Herein, to identify novel candidate susceptibility genes for AD risk, we performed a comprehensive TWAS of AD risk using GWAS data involving 71,880 (proxy) cases and 383,378 (proxy) controls of European ancestry, by leveraging gene expression prediction models built using state-of-the-art modeling strategies in ten different tissues, from the latest version of The Genotype-Tissue Expression (GTEx) v8 [23], that are potentially related to AD pathogenesis [20, 24, 25]. It was identified earlier that AD-by-proxy, based on parental diagnoses, showed a high genetic correlation with AD (rg = 0.81) [9]. Thus, we leveraged the meta-analysis results of the clinical AD GWAS and the AD-by-proxy GWAS in this study to increase the statistical power. The tissues analyzed here included brain cortex, anterior cingulate cortex BA24, hippocampus, amygdala, caudate basal ganglia, nucleus accumbens basal ganglia, putamen basal ganglia, substantia nigra, hypothalamus of cerebrum, and pituitary. Spleen tissue was also included in a separate analysis to characterize additional genes related to AD.

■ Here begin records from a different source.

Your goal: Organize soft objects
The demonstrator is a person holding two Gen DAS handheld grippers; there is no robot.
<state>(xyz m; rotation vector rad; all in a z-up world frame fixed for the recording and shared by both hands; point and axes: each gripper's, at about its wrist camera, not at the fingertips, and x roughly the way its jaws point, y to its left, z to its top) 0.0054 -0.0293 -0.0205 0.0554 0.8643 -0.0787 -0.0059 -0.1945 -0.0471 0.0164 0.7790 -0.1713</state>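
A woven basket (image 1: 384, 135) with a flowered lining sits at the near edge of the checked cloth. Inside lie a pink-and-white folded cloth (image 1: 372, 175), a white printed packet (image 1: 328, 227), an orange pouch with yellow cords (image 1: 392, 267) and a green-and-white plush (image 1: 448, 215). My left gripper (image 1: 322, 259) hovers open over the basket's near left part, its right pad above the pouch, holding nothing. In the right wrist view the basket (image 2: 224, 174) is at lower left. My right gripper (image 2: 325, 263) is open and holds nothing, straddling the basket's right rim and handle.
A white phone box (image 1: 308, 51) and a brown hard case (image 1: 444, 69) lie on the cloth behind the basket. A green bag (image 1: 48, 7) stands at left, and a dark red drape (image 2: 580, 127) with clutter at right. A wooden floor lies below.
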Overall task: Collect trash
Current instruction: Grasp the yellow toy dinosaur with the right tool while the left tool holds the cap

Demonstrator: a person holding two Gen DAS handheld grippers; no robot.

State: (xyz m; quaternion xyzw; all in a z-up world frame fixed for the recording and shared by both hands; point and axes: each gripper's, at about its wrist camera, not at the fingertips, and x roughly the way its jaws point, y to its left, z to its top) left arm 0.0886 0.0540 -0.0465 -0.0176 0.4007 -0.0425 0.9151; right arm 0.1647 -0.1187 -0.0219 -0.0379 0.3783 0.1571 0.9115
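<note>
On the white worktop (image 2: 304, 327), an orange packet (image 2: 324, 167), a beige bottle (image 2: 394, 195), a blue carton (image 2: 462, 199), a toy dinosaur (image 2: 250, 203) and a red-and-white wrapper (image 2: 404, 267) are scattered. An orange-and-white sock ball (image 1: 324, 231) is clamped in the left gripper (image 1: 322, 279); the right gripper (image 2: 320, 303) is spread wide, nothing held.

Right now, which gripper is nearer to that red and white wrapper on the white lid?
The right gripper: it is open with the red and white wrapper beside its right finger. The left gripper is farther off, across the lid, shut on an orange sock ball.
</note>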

Building gene expression prediction models

Genome and gene expression data of ten different brain tissues and spleen tissue from the GTEx (v8) [23] were used to develop gene expression genetic prediction models. The detailed information of the GTEx v8 dataset including genotyping method, RNA sequencing experiments, and quality control processes, has been described elsewhere [26, 27]. In brief, only genes with a reasonable expression level were included for model building (thresholds: ≥0.1 TPM in ≥20% of samples and ≥6 reads (unnormalized) in ≥20% of samples). Expression values for each gene were inverse normal transformed across samples. By adjusting for the sex, platform, first five principal components, and PEER (Probabilistic Estimation of Expression Residuals) factors, the residual of normalized expression level was generated for model training. All 838 GTEx v8 samples (more than 85% are of European ancestry) were included. We included brain cortex (n = 205), anterior cingulate cortex BA24 (n = 147), hippocampus (n = 165), amygdala (n = 129), caudate basal ganglia (n = 194), nucleus accumbens basal ganglia (n = 202), putamen basal ganglia (n = 170), substantia nigra (n = 114), hypothalamus of cerebrum (n = 170), pituitary (n = 237), and spleen (n = 146) samples with matched genome and transcriptome data available for gene expression genetic model building using a modified UTMOST framework [14]. Single-nucleotide polymorphism (SNPs) located within 1 Mb upstream and downstream of the gene were included as potential features for the model building.

The weights for SNPs in the prediction model were estimated with a LASSO penalty both within- and cross-tissues. Fivefold cross-validation was performed for hyperparameter tuning using two hyperparameters, λ1 and λ2, for the within-tissue and cross-tissue penalization, respectively. In the final step of the original UTMOST model building pipeline, a “heritable gene” was defined by the model’s prediction performance estimated in the entire dataset which was used to train the final model. Model training and performance evaluation in the same dataset may result in overestimation of the prediction performance [28]. The overestimation will result in a large number of low-quality “heritable genes” for downstream analysis, which will increase the false positive rate and the multiple comparison burden. To avoid the model estimation in the entire dataset (and thus avoid the inflated performance), we modified the model training process by using a consistent array of hyperparameter pairs across the five-fold cross-validation, which made the tuning error of hyperparameter pairs comparable across different folds in the cross-validation step (in contrast to the original UTMOST, which used a fold-specific array of lambda pairs). After the fivefold training, the lambda pair with the lowest average tuning error across the five folds was selected for final use. The performance of the prediction models was assessed by the correlation between the predicted and observed expression levels in the combined tuning set. The script for the modified version of UTMOST is available at [29]. Only models with Pearson’s correlation r ≥ 0.1 and P < 0.05 were retained for the subsequent association analyses.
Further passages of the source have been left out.